Лоран встал с места; он очень покраснел, но был по-прежнему спокоен. Он ответил тихим, но поистине жутким голосом:
— Мне хотелось его задушить. Я все-таки этого не сделал. Так противна была мне мысль, что придется прикоснуться к нему.
— Замолчите! Замолчите, несчастный друг мой. Вы еще не в себе. Ну вот, меня зовут. Все насчет чемоданов. Никому ни слова о том, в чем вы сейчас признались. Вас, бедняга Паскье, примут за сумасшедшего. А вы только вне себя от гнева. Через два-три месяца мы с вами все это опять обсудим. Умы утихомирятся. Лишь бы события не перевернули все вверх дном. Ведь дела-то, знаете, совсем плохи. Итак, до свиданья, Паскье. И успокойтесь! Успокойтесь.
Спускаясь по лестнице, Лоран опять улыбнулся. «Мне успокоиться? — думал он. — Вот еще! Я и так спокоен, как никогда».

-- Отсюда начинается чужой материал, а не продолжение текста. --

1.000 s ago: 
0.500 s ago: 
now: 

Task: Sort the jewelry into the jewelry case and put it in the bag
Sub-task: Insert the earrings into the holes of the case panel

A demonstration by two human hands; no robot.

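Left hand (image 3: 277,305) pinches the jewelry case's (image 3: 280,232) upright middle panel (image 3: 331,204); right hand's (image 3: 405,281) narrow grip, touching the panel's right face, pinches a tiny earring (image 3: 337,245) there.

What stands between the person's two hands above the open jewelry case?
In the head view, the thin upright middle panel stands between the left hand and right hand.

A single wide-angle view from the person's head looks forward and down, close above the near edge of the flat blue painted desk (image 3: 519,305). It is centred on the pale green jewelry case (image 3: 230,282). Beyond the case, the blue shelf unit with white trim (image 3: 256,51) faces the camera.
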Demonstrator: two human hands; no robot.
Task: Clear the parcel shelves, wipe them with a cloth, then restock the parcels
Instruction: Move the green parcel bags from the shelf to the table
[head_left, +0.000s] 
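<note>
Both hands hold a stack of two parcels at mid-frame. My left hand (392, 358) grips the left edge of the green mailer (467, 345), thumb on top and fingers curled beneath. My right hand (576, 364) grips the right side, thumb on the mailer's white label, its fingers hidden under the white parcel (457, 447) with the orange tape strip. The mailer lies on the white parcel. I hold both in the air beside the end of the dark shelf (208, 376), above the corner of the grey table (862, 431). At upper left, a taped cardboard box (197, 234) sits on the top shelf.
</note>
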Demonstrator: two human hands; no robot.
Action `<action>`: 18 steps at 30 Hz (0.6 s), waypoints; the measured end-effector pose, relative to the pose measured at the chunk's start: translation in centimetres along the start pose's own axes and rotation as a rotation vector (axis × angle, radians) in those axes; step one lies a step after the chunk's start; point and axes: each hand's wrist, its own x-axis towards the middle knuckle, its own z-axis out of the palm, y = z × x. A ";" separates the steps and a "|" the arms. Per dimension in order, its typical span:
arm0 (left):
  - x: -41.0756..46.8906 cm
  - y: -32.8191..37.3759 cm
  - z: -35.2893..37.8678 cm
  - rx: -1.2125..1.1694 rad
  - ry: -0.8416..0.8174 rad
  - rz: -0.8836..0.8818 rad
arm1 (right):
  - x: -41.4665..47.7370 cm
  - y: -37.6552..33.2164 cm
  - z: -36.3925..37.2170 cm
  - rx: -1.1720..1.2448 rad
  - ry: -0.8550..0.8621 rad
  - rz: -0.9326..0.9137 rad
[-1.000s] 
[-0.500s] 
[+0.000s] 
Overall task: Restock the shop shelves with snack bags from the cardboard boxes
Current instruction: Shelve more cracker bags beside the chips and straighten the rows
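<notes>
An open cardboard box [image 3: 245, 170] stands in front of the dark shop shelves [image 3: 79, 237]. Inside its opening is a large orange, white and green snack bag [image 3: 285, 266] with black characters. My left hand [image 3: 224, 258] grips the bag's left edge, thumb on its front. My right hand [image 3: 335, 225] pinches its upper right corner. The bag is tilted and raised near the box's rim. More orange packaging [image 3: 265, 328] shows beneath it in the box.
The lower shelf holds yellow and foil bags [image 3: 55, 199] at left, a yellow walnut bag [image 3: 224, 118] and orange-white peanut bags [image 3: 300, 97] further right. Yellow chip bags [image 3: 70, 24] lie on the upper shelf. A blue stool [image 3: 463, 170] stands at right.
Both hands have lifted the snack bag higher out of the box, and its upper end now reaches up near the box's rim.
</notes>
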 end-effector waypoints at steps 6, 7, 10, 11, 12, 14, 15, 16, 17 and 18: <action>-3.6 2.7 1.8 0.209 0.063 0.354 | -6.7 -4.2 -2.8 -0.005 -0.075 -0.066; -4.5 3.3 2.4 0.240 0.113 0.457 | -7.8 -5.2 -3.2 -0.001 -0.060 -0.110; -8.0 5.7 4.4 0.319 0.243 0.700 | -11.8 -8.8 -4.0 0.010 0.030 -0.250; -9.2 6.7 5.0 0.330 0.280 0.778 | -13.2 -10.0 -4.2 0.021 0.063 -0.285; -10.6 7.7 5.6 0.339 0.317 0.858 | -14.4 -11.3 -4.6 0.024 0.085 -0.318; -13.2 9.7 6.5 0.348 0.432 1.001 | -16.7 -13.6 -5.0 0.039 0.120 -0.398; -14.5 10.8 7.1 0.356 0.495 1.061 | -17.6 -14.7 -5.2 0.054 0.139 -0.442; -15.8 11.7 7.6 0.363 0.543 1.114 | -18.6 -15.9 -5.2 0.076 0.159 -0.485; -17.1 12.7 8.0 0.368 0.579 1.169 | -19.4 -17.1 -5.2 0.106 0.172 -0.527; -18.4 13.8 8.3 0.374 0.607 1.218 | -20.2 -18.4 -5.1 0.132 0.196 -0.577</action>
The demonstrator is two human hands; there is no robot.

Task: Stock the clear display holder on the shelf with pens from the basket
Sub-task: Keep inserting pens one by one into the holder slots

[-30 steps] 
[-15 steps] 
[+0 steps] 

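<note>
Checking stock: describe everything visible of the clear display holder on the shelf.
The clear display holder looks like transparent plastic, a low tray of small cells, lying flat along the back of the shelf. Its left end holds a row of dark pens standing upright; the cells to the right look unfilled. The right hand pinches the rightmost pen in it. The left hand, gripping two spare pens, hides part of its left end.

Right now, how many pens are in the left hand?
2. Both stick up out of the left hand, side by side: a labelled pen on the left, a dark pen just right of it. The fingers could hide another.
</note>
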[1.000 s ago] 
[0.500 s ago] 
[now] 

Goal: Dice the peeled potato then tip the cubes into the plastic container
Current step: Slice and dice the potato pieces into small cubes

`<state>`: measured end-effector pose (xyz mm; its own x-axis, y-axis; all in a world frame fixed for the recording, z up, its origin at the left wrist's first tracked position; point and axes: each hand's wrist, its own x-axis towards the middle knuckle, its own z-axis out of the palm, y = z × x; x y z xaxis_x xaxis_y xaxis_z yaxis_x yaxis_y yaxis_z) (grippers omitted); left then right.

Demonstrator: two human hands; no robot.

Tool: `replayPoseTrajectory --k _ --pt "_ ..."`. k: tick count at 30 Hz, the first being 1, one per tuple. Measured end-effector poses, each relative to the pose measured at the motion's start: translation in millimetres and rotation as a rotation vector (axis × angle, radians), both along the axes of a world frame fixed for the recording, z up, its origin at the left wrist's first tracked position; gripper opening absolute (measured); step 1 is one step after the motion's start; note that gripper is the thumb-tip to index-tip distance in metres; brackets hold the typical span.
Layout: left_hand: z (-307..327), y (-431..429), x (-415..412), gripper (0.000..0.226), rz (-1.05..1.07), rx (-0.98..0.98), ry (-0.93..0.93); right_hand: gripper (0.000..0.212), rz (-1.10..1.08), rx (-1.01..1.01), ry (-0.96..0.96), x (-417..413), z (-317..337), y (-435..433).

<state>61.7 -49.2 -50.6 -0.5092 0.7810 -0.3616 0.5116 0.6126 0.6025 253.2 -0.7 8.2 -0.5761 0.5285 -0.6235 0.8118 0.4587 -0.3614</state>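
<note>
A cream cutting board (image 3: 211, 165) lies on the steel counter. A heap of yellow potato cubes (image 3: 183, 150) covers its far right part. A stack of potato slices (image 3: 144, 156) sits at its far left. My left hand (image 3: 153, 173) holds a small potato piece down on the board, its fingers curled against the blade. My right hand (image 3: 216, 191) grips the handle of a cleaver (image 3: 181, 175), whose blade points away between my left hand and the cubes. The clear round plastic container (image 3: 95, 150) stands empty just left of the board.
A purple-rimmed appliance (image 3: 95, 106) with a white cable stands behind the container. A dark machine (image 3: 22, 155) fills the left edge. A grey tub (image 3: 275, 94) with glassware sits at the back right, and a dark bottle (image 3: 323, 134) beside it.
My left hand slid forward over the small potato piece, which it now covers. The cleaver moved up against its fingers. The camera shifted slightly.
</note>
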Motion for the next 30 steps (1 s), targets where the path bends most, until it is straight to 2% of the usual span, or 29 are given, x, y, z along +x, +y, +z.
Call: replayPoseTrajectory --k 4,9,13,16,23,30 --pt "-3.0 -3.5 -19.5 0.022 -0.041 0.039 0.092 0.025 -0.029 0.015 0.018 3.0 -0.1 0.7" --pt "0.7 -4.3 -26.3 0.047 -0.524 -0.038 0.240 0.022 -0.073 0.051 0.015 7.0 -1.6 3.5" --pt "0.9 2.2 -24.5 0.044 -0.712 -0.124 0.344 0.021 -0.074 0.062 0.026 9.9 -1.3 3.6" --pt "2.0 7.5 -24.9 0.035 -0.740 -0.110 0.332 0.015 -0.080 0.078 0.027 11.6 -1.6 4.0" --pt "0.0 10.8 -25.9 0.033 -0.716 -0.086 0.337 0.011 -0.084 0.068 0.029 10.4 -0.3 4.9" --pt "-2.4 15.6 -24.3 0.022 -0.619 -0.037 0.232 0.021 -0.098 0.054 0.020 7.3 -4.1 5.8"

На улице он увидел киоск, со всех сторон увешанный газетами. В то утро он по понятным причинам еще не успел просмотреть газет. Мимоходом он взглянул на те, что были выставлены, и сразу остановился. «Народный вестник» выделялся крупным заголовком: РЕЧЬ ИАСЕНТА БЕЛЛЕКА. АГОНИЯ ПОЛИТИЧЕСКОГО РЕЖИМА.
Лоран подумал, что в речи должно быть кое-что сказано и по его адресу, что Беллек, долго молчавший, решил наконец высказаться. Лоран купил газету и сел на скамейку, чтобы прочесть ее.
Догадка его оправдалась. Социалистический вожак, распространившись о политической обстановке в Европе, рисовал картину буржуазной Франции, разглагольствовал о процессе г-жи Кайо, потом обращался к тому, что в его газете с недавней поры стали именовать «предательством интеллигенции». Под конец он обращался к истории молодого ученого, который, под влиянием безумного, а быть может, и преступного тщеславия, забыл, по-видимому, что наука — не привилегия одного класса, а достояние широких масс.